Why this function placed to module file?
This exactly a helper like \Drupal\Core\StringTranslation\TranslationInterface::getNumberOfPlurals()

Also no reason to do that on per language because we have \Drupal\Core\Language\LanguageManager::getStandardLanguageList() so maybe it's time to add plural formula here?

jhodgdon’s picture

So... it sounds like when you define your own language in the UI, or use one of our configured languages, we need to have a way to configure:
- The number of plural forms
- The labels for the plural forms

Then we would have a method on the Language object that would be something like getPluralFormLabels() ?

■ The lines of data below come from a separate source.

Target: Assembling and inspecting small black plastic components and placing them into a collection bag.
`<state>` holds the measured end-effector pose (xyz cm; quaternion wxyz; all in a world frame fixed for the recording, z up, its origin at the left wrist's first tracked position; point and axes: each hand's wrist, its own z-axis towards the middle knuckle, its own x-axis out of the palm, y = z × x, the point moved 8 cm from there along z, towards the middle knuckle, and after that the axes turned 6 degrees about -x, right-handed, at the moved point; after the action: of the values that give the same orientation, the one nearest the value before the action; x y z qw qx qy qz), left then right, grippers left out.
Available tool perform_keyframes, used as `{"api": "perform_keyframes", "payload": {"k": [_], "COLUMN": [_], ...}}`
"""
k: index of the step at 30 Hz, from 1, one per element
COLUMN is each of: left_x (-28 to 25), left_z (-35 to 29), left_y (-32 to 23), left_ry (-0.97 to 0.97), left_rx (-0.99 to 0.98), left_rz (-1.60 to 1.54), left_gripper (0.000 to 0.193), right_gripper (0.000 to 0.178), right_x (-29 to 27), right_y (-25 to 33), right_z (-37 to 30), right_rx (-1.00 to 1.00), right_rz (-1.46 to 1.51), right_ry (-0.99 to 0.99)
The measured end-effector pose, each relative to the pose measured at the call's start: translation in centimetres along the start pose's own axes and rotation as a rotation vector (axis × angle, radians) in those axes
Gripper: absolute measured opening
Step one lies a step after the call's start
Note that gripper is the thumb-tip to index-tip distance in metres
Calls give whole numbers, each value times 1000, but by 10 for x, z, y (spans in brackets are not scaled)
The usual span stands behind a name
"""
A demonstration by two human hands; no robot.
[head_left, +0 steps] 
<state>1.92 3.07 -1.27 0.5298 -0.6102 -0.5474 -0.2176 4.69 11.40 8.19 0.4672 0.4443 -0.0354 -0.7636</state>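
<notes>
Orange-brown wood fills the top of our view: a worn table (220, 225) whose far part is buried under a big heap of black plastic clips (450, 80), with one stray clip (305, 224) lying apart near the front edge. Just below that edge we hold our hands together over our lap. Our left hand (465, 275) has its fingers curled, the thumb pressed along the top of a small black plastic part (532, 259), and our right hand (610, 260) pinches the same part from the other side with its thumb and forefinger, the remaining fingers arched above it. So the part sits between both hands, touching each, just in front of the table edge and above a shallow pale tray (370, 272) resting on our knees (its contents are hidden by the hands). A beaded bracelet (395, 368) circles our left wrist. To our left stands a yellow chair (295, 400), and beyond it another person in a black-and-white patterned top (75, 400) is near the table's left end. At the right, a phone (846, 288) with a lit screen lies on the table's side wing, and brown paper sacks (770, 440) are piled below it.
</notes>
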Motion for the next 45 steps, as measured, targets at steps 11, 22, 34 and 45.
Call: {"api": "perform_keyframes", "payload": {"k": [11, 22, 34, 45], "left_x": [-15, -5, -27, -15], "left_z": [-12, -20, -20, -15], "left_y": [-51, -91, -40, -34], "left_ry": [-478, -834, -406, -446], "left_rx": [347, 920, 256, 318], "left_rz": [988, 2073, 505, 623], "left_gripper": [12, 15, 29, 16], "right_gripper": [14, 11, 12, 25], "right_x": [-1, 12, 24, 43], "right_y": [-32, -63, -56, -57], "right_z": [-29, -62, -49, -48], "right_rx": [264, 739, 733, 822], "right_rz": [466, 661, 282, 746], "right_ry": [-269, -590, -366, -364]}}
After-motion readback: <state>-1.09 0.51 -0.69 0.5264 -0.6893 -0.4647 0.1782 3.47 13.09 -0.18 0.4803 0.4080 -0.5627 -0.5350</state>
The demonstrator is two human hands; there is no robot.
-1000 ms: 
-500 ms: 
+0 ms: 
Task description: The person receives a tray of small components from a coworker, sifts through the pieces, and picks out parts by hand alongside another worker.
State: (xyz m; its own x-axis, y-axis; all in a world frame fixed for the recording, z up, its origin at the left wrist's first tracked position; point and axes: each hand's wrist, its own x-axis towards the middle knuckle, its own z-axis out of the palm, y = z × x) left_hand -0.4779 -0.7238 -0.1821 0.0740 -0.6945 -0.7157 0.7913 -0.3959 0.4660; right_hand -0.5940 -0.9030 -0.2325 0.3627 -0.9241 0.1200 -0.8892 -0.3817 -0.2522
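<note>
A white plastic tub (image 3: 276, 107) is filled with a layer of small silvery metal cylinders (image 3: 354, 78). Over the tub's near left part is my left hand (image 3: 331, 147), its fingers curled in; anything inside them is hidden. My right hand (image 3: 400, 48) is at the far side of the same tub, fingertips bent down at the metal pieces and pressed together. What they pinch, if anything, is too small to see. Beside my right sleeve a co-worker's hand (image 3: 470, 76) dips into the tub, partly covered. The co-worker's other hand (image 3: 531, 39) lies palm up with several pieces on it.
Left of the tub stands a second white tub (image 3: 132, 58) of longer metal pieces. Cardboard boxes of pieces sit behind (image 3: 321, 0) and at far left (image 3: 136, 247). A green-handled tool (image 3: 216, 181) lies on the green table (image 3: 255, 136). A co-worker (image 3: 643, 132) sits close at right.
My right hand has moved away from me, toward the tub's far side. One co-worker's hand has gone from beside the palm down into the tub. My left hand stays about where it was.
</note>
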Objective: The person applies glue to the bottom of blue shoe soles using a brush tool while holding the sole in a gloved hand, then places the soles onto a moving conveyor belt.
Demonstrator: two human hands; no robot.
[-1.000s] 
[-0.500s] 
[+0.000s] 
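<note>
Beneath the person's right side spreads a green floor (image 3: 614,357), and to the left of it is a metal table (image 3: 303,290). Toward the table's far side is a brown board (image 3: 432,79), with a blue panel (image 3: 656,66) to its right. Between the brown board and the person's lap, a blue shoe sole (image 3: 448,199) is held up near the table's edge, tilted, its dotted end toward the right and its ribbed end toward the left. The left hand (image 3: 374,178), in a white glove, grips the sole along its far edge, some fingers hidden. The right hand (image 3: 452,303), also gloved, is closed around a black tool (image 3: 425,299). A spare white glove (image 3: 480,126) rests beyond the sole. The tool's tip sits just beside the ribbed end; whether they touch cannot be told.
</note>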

That makes sense to me... can we do that? Or have I misunderstood what's being suggested in #34/#36?

Gábor Hojtsy’s picture

I don't think the ability to specify number of plurals and labels for them would be seen anything but a feature. It has not been a feature in any Drupal release before, so for it to not be a feature, this would at minimum be a major UX issue to fix (which it is not I believe). What I meant is that a module would need to be able to hook into that labeling function and that labeling function should have a sane fallback label list for languages that have multiple plurals but no specific fancy labels defined.

maxocub’s picture

FileSize
71.73 KB
89.78 KB
115.86 KB
jhodgdon’s picture

Category: Task » Bug report
Priority: Normal » Major
Issue summary: View changes
Issue tags: +Usability

Updating issue summary. I think this is actually a Major Bug and not a feature request. This is leading to confusion on localize.drupal.org. Adding to summary to explain why.

jhodgdon’s picture

So I guess when you set up a new language, you need to be able to specify:
- The number of plural forms
- The rules for when to use which plural form
This was true before. Now we would add:
- The labels for the plural forms

Can you specify anything about plural forms when you add a language from the UI now? Let's see...

No, you can't. All you get is Language name, Language code, and Left-to-right/Right-to-left.

So that means that any language you add in the UI is limited to using the English/default plural rules.

---------

I also wanted to see where some of this comes from...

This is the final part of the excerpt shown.